Schools that have made this cultural shift empower their teachers to own their professional development. These schools do not “hand down” the plan to the teacher; instead, teachers collaborate around student data and evidence collected from direct observations. They use these data to help build the plan and engage with mentors, coaches, and the school leadership to grow as individual educators and collectively as a faculty.

Some of the initial efforts in offering personalized professional development are too simplistic and prescriptive. To summarize that approach: Consider the evaluation data, then prescribe content to read or videos to watch.

(Next page: What’s wrong with this approach)

This idea misses the mark in two ways. First, an effective process needs to be designed for low-stakes coaching and ongoing development. Second, the teachers need to own their development and build their plans collaboratively with other professionals: peers, instructional coaches, or educational consultants.

The smart use of technology can revolutionize the process of providing high-quality professional development. Similar to how adaptive learning programs work for students, data can inform development plans and suggest next steps for teachers’ development.

Rather than prescribing specific resources, the technology should provide insight into the data, helping to illuminate what resources are relevant without dictating specific content or resources. To use a medical analogy, the technology and data provide diagnostic support. But the doctor uses that information and his or her own professional judgment to determine the right course of action.

Once initial plans are created, technology can play a major role in facilitating execution and action. A blended approach to professional learning—one that includes job-embedded coaching with a technology platform—provides both human coaching and data needed to set, meet, and refine individualized goals.

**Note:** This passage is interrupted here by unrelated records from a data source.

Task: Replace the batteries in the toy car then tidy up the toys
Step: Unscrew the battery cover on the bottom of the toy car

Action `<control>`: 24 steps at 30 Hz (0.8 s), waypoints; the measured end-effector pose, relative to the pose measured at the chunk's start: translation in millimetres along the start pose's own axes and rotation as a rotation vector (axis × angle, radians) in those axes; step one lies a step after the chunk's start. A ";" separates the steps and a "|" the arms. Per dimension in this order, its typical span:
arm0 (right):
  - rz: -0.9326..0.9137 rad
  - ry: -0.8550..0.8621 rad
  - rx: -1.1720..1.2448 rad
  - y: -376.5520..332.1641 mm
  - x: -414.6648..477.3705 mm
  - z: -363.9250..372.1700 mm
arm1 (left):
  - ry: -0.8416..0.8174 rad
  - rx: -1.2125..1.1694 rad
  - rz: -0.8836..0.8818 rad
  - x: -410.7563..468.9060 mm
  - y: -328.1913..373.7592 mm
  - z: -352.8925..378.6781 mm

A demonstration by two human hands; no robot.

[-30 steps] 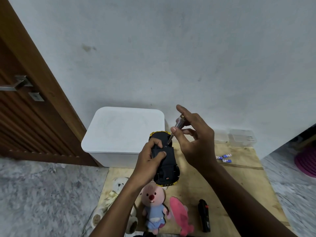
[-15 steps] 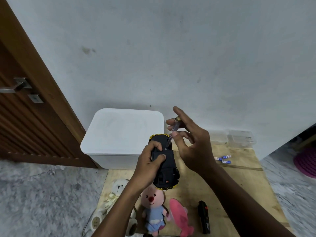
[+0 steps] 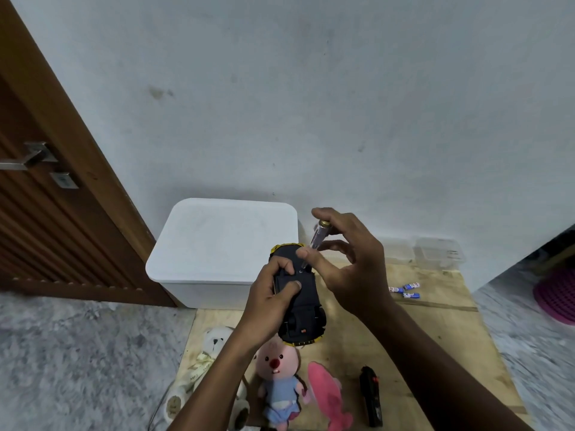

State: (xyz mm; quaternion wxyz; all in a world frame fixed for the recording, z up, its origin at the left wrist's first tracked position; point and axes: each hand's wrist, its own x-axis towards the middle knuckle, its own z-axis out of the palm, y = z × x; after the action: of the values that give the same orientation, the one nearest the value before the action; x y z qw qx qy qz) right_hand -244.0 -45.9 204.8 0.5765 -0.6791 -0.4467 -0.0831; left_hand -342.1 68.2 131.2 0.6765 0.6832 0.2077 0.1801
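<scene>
While left hand point(image 3: 268, 301) grips toy car point(image 3: 304, 311) underside-up, long axis pointing away | right hand point(image 3: 353, 275) pinches screwdriver point(image 3: 318, 238)

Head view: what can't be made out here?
All in the head view.
Any screw on the toy car: too small, under the screwdriver tip and the right hand.
Car's left side: covered by the left hand.
Labels on the batteries: too small.
Contents of the white box: hidden by its lid.

1. I work from one view, worn on the head, facing forward and down.
2. It sits near: the left hand point(image 3: 270, 298) and right hand point(image 3: 348, 269) fill the lower middle.
3. Beyond the fingers point(image 3: 334, 244) rises the wall point(image 3: 311, 104); beneath them lies the wooden board point(image 3: 435, 331).
</scene>
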 end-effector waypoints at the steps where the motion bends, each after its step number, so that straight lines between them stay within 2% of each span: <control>1: -0.002 0.013 -0.010 0.6 0.0 0.0 | -0.001 0.003 0.002 -0.2 0.0 0.3; 18: 0.013 -0.066 -0.002 1.9 1.7 1.2 | -0.012 0.016 -0.005 1.5 -1.7 0.6; 24: 0.006 -0.014 -0.013 5.1 3.7 1.1 | -0.018 0.018 0.001 1.3 -1.4 0.3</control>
State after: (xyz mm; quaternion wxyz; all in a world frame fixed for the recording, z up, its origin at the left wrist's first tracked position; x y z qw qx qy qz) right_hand -238.6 -42.8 203.2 0.5692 -0.6847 -0.4482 -0.0794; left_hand -340.8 68.7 129.8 0.6722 0.6908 0.2027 0.1725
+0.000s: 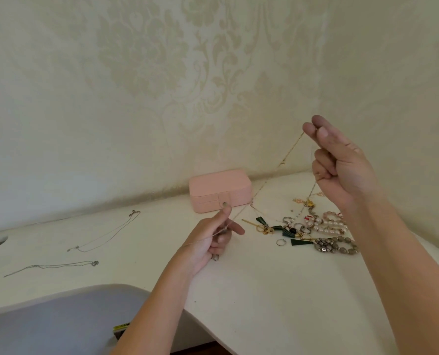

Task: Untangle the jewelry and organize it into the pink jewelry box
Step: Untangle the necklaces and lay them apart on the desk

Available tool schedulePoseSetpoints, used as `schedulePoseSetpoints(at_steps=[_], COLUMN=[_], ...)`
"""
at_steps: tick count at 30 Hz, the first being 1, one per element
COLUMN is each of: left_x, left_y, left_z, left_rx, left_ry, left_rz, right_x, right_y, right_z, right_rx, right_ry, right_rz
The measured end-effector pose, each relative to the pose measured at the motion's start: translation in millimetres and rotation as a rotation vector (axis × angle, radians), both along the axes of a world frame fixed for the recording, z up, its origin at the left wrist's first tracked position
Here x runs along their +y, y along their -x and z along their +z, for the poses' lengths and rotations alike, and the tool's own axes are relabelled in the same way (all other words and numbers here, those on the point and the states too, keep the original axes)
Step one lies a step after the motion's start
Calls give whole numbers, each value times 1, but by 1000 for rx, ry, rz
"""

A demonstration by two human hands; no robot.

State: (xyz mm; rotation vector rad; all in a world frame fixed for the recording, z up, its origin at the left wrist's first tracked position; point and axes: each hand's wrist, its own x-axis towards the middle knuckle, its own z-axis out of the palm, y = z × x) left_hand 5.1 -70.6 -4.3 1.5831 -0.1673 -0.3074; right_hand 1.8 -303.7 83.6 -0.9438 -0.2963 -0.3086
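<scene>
Tension is best kept gentle on the chain (291, 149), which is pinched high by the right hand (341, 162) and low by the left hand (210, 239), so that it is eased from the pile (323, 226) near the closed pink box (221, 188).

Both forearms are bare and come in from the near edge. The left forearm (157, 303) rises from the near middle and slants to the right. The left hand (210, 239) is held low, palm turned inward, thumb pointing up and forefinger stretched out to the right. Its other fingers are curled, and a thin chain (291, 147) runs across the palm between thumb and fingers. The right forearm (405, 265) comes from the near right corner and slants up to the left. The right hand (341, 167) is raised well higher, thumb and forefinger tips pinching the chain's upper end, the remaining fingers folded tight into the palm
</scene>
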Motion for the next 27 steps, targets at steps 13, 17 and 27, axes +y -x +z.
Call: schedulePoseSetpoints(at_steps=[13, 17, 27], left_x=[21, 31, 28], left_y=[-10, -18, -19], left_z=[1, -9, -6], left_rx=[181, 169, 167], left_ry=[926, 1197, 1111], left_rz=[233, 121, 367], right_x=[-2, -2, 24], right_y=[-2, -1, 6], right_z=[-2, -8, -19], right_rx=[-24, -3, 377], right_ry=[14, 266, 1796], right_rz=[149, 464, 465])
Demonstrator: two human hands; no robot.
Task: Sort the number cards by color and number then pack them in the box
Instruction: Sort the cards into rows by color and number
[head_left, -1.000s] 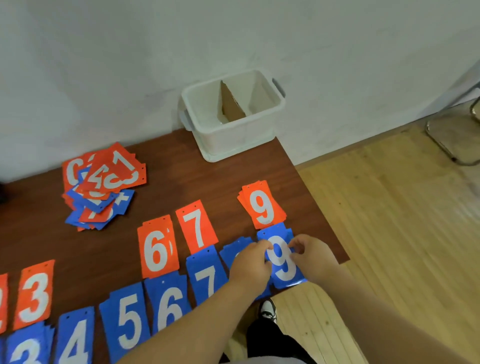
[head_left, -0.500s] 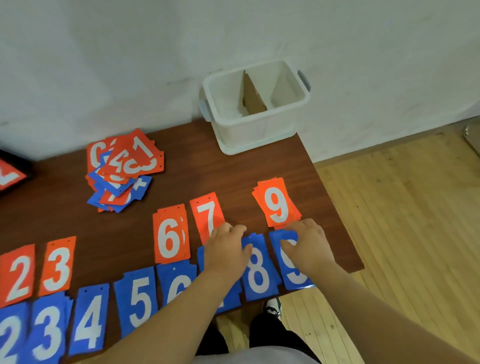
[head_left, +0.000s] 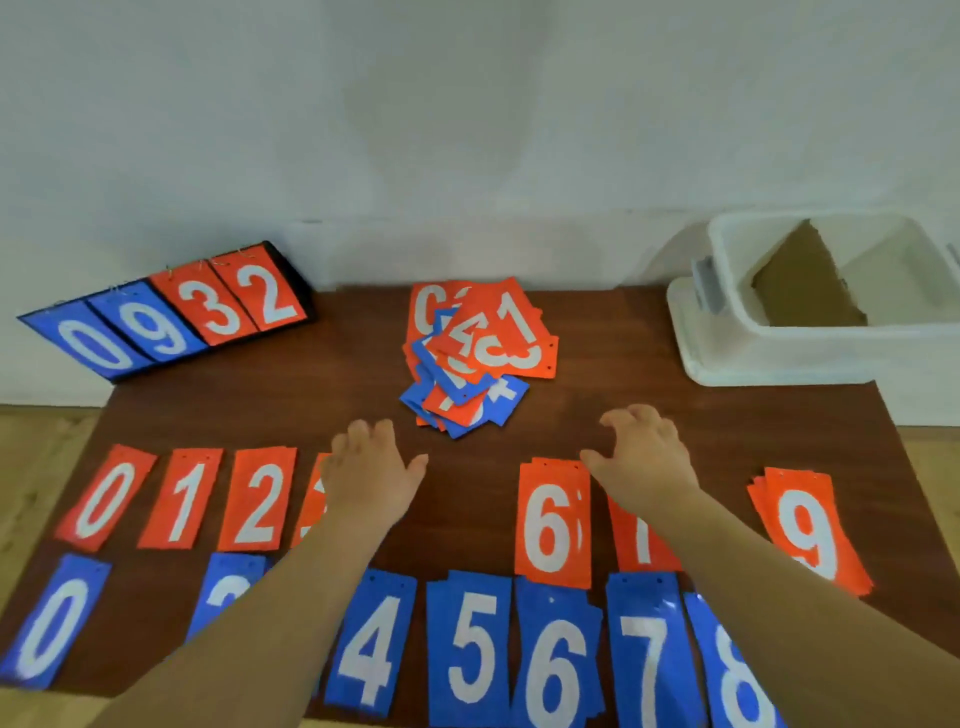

In our work, Generation Ready consultants work with teachers and education leaders to help build the skill and capacity to enable this process. Other school systems might have their own dedicated staff for coaching and professional development. Either way, the importance of executing these plans within the school environment—modeling, providing real-time feedback, facilitating collaboration—cannot be underestimated. Again, a shared technology platform to manage and monitor the implementation of ongoing professional learning activities, offline and online, can help increase the chances that these data-based plans are followed in the classroom.

Today, we are collecting vast amounts of data on students and teachers. Technology can help us sift through these data to gain insights into how we can improve educational practice and student outcomes. The data should be used to inform professional learning—and to tell us if what we’re doing is actually moving the needle. This is truly a new opportunity to evaluate the efficacy of professional development efforts inside schools, and it should be used to judge the value of commercial providers as well.

When we marry together modern technology and the professional judgment of educators, and empower the adult learning process, we will unlock incredible human potential and have a profound impact on student outcomes.

We have done so much to individualize learning for students. Now, let’s do it for their teachers.

Justin Serrano is the Chief Executive Officer of Generation Ready.